Spectacular old ruins at the fort

This is the Man Mandir built by Raja Man Singh Tomar of the Tomar Dynasty. Entry to all of the fort’s monuments are covered by a single five-rupee ticket. As usual, the universal problem of small change continued to haunt me. I opted to buy two tickets and used only one. The Man Mandir has two open courtyards used for royal entertainment. Perforated stone screens allowed the queens, ministers and others to view the performances in privacy while the king had the privilege of viewing them from the open balcony. The stone carvings in these courtyards are superb. A peacock chajja is noteworthy. An apsidal roof is unique here. A guide tells of women wearing anklets who would walk the galleries about the king’s bedroom in the mornings to wake him up – medieval wakeup alarm system.

Strewn about this mahal are many royal ruins offering farther views of Gwalior. At the foot of the cliffs is the Gujri Mahal, now housing a museum. The tomb of Mohammed Ghaus highlights the skyline. Gwalior is mostly of low buildings but even tall buildings would appear so from this height.

There is one more aspect of Man Mandir that is not to be missed. If you take one of those dark stairs leading out from the courtyards, you will be in a dark maze of passages, turns, landings and pillared halls. Holes drop dwon to a lower level where a medieval swimming pool lies in ruins. It is said that women used to jump down these holes to buring fires in their brave acts of sati. These are the poignant remains of old traditions. Sati was a necessary evil of those times, imposed by society and reinforced by tradition. What was brave then for those women, perhaps it is braver today to stand up against such evil traditions.

Lunch at the Gurudwara

It was half past one. I was hungry but I was not yet done with the temples within Gwalior Fort. I spotted the Gurudwara nearby and made my way towards it. Visitors are required to cover their heads before entering the temple. Orange triangular pieces of cloth are available for hire. I picked up one of these.

‘Have you washed your hands?’ asked the Sikh who was guarding the cloths. He had just seen me take off my boots.

‘No,’ I replied apologetically and proceeded to wash my hands.

I first got it wrong. It was a tangled mess but it doesn’t take long to learn the proper way to tie the cloth to cover the head fully. The temple is entirely in white marble. It brings with this a calming effect. Only the floors looked out of order with their irregular patterns and coloured tiles.

After a quick look at the temple, I walked to the food hall past heaps of wheat grain, some just raked around to dry in the sun. The hall can seat about 400 but I was only the third person to sit. Plates will not be given to you. You have to help yourself. I got up, picked up a plate, a bowl, a spoon and a tumbler. Clearly I was expecting a feast. I notices that others had picked up just a bowl and a tumbler.

A guy came up and served hot a dish of aloo palak. He came back with some rotis. I lifted up my plate to receive them.

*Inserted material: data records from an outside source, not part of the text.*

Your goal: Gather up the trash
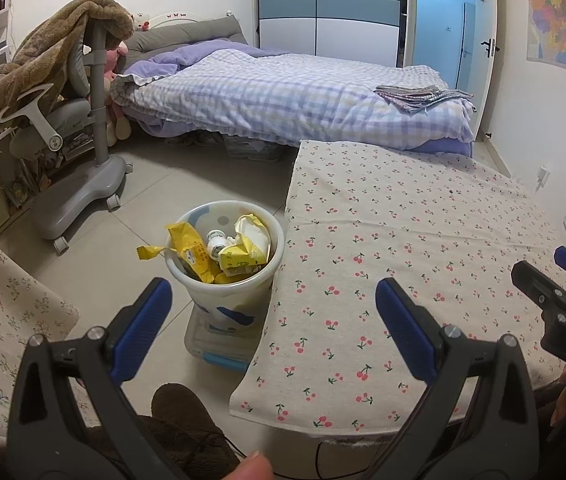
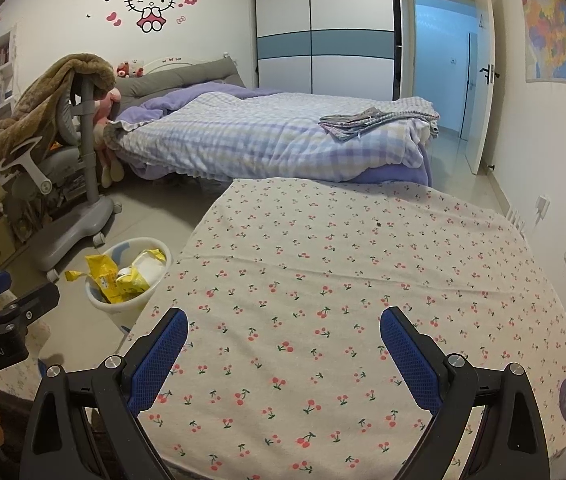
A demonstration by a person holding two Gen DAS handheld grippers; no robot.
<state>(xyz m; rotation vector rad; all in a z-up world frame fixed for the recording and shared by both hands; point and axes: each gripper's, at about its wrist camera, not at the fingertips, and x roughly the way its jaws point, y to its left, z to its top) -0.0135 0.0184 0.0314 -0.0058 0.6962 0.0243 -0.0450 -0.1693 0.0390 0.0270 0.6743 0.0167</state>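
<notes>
table: covered by a cherry-print cloth [image 2: 363,280], nothing on it but a small dark speck [image 2: 379,223] near the far edge
floor: pale tiles [image 1: 155,184]; a clear lidded box [image 1: 219,344] sits just beside the table's left edge
bin: a white bin [image 1: 227,296] on the box, holding yellow wrappers [image 1: 195,252]
bed: checked quilt [image 1: 283,96] carries folded cloths [image 1: 423,94]

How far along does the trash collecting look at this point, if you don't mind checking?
It looks nearly or fully done. The bin beside the table holds yellow wrappers and a small bottle, one wrapper hanging over its rim. Nothing is in hand: the left gripper and right gripper are both open and empty. No trash shows on the cherry-print tablecloth, apart from one tiny dark speck.
</notes>
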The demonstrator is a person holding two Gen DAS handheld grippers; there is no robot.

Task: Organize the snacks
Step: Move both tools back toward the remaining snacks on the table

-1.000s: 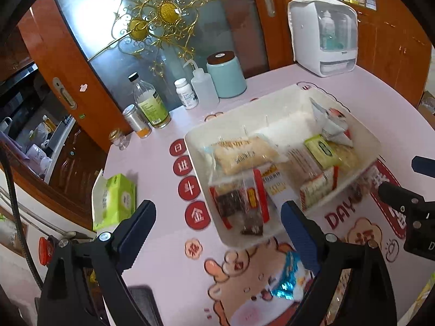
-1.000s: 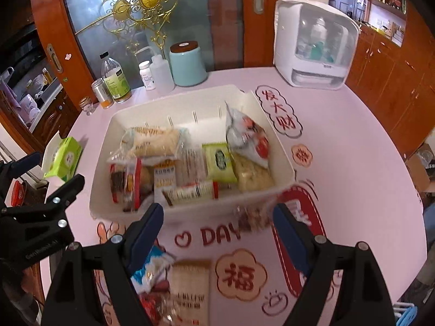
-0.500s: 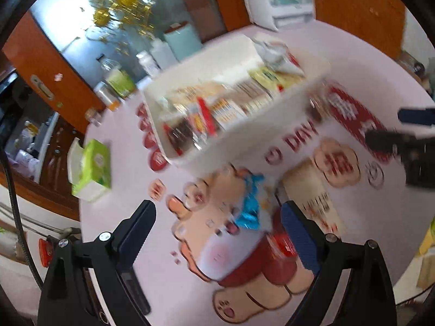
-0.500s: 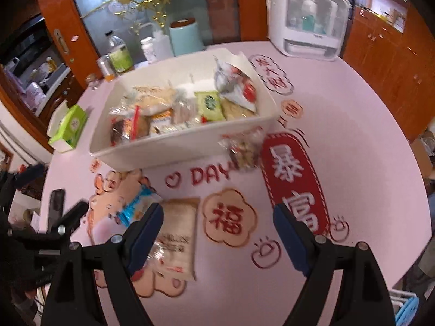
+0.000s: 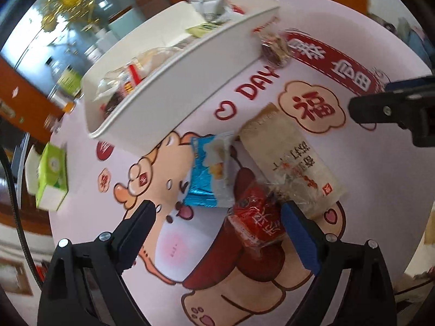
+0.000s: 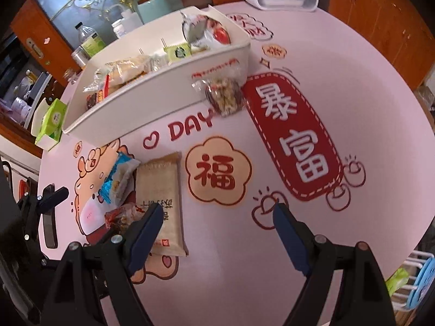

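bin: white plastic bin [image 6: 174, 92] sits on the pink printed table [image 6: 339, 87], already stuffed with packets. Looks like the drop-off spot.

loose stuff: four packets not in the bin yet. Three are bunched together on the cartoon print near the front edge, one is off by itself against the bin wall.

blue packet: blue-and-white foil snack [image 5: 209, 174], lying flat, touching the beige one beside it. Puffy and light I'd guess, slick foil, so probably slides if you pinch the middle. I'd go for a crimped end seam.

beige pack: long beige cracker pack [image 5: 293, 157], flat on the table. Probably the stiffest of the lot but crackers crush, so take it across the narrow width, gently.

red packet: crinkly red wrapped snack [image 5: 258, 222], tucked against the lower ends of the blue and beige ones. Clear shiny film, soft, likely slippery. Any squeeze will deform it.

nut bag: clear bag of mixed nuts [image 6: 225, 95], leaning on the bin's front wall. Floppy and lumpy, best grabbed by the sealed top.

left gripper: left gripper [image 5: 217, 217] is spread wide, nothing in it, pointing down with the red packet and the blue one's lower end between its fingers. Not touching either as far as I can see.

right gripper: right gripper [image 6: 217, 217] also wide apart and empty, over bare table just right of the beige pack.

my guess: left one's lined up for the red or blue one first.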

‘Keep the plate on the floor,’ spoke the man kindly. I obeyed, a little bewildered.

‘Receive them with your hands,’ he said.

I brought up my right hand but even then I was wrong. The others showed me the proper way to receive food, with both palms cusped together as beggers who receive gifts from generous souls.

The rotis were good but just two weren’t enough for lunch. I wasn’t sure if it would be proper to ask for more when it is given free of personal cost.

‘Will you have more?’ I was asked, as I sat about looking here and there.

‘Yes. Two more rotis,’ I replied.

‘Why didn’t you ask before?’ he asked in rhetoric and came back with two more. While he offered them to my waiting palms he added, ‘We don’t call them roti. We call them prasada; and water is not pani but jal.’

You are expected to wash the vessels yourself. There was a line of wash basins but thankfully there was another helpful sardarji to help me out. I washed them in the first one with running water. The next one was for rinsing. The third one was filled with soap water. The fourth one was for the final rinse.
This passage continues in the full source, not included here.